Den werde ich mir merken.. (kommt nun in meine Schatzkammer! .. :Wink: 

Besten Dank!

----------

## Christian99

 *Josef.95 wrote:*   

> Hehe, der Tipp ist gut!

 

leider nicht von mir. weiß auch grad nicht woher ich den hab. hoffe er fällt unter kein copyright  :Smile: 

nur mal interessehalber: was sind denn die unterschiede zwischen native und p4?

----------

## Max Steel

Mit p4 (pentium4) nutzt gcc ein komplett vordefiniertes fixes Set an Flags.

mit native sucht sich der gcc die maximal möglichen (beschleunigenden?) stabilen Flags selbst aus (vornehmlich die richtige -march= Variante, und evtl die -m? Flags)

jeweils zusätzlich zu den restlichen Flags von dir.

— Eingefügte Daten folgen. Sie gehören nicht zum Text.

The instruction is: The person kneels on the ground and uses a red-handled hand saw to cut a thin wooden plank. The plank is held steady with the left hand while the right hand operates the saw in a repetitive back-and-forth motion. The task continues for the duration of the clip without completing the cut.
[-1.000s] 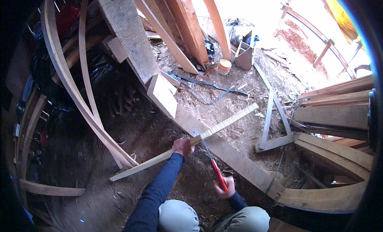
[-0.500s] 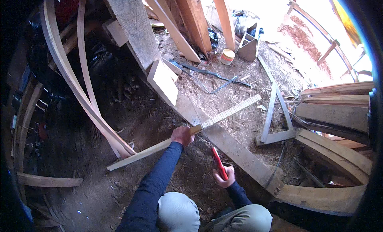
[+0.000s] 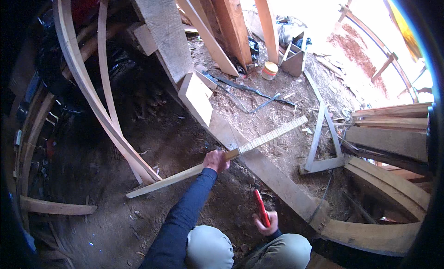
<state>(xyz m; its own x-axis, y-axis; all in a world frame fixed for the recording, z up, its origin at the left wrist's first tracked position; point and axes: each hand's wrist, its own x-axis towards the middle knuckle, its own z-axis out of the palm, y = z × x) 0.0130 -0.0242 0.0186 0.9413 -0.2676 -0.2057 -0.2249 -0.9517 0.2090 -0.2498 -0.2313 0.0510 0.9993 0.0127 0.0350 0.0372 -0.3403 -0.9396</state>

Zumindest lese ich das hier im Thread  :Wink: 

----------

## Christian99

das weiß ich, ich wollte halt mal wissen was das konkret ist, also die einzelnen flags die aktiviert werden oder nicht, da es ja mit march=pentium4 probleme gab hats mich halt interessiert was der pentium4 kann, was der celeron nicht kann.

----------

## Max Steel

Gugg mal hier:

http://gcc.gnu.org/onlinedocs/gcc-4.4.3/gcc/i386-and-x86_002d64-Options.html#i386-and-x86_002d64-Options

Was dein Prozzi kann steht auf cat /proc/cpuinfo in der/den Zeile/n "flags"

----------

## Christian99

es ist ja nicht mein prozessor, sonst würd ich nicht fragen  :Smile: 

----------

## Klaus Meier

 *Christian99 wrote:*   

> das weiß ich, ich wollte halt mal wissen was das konkret ist, also die einzelnen flags die aktiviert werden oder nicht, da es ja mit march=pentium4 probleme gab hats mich halt interessiert was der pentium4 kann, was der celeron nicht kann.

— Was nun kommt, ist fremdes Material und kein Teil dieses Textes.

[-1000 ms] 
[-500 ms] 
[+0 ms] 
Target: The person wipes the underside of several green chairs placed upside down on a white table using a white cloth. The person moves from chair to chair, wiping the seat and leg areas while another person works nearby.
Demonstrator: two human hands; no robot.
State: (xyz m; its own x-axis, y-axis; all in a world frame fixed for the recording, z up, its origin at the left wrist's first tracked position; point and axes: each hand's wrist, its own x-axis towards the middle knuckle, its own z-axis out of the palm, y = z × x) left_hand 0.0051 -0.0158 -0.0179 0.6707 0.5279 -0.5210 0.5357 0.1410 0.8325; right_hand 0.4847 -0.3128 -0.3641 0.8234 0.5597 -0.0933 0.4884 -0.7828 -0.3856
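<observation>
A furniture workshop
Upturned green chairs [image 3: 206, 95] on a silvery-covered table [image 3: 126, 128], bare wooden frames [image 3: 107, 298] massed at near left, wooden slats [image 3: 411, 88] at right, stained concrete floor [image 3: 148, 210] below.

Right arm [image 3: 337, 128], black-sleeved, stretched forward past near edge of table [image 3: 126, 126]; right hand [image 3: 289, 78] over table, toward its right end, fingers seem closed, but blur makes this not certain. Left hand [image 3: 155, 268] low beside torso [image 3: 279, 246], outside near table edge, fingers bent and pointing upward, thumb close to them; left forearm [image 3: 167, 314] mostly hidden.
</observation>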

  Es gibt keinen Celeron. Selbst vom P4 gab es verschiedene Varianten. Celeron ist die Bezeichnung für irgendwelche CPUs, bei denen irgend etwas stillgelegt ist, was auf dem Chip drauf ist.

Die Tatsache, dass es vom P4 einen Celeron genannten Ablegen gab, bedeutet nicht, dass jeder Celeron P4 basierend ist.

----------

## Max Steel

Ich würde denken das der sse2 Befehlssatz stillgelegt ist, oder garnicht vorhanden.

----------

## Klaus Meier

 *Max Steel wrote:*   

> Ich würde denken das der sse2 Befehlssatz stillgelegt ist, oder garnicht vorhanden.

 Keine Ahnung, wie man das hin bekommt, eher Ausschussverwertung. So wie bei AMD, wo es die 3 Kern CPUs ja auch nur deshalb gibt, weil es bei der Produktion Ausschuss gibt.

Es gab im Laptop Bereich viele Prozzies, Pentium M (aus dem ja der Core2 hervorgegangen ist), dann den Core ohne 2, dann den Core2 ohne und mit Duo usw. Und von allem diesem Kram gab es irgendwelche Celerons. Kann schon sein, dass da mal so ne Charge Ausschuss an irgendwelche OEMs verhökert wurde. Bei Alldi gibt es ja auch Computer mit Grafikkarten von Nvidia, deren Beizeichnung sonst nirgendwo zu finden ist oder Monitore eines Markenherstellers, wo sich dann herausstellt, dass viele einen gelben Fleck an der gleichen Stelle haben.

----------

## Hollowman

Hi

Das ist nicht mein Laptop. Ich hab den nur zum installieren bekommen. Ich hätte für das Teil nie nen Pfennig Geld ausgegeben.

Ich lass ihn jetzt logischerweise bei native. Ich wusste bis da hin aber noch nicht das es native gibt.

Ich wollte einfach nur mal wissen wieso das so schief gelaufen ist. Das muss nen kastrierter P4 sein. Zumindest nach der familie und dem Model. Wenn ich das Teil nochmal in die Finger bekomme poste ich mal den /proc/cpuinfo output.

Sebastian

----------

## Josef.95

 *Hollowman wrote:*   

> Hi 
> 
> [...] Ich lass ihn jetzt logischerweise bei native. Ich wusste bis da hin aber noch nicht das es native gibt.
> 
> [...]
> ...

  Prima.., ich denke das ist ne gute Entscheidung, ist idR auch das Empfohlene... 

 *http://en.gentoo-wiki.com/wiki/Safe_Cflags wrote:*   

>  -march=native
> 
> GCC 4.2 introduces a new -march option, -march=native, which automatically detects the features your CPU supports and sets the options appropriately. If you have an Intel or AMD CPU and are using >=sys-devel/gcc-4.2.3, using -march=native is recommended. Do not  use -march=native if you use distcc on nodes with different architectures as this may produce unusable code.

 

----------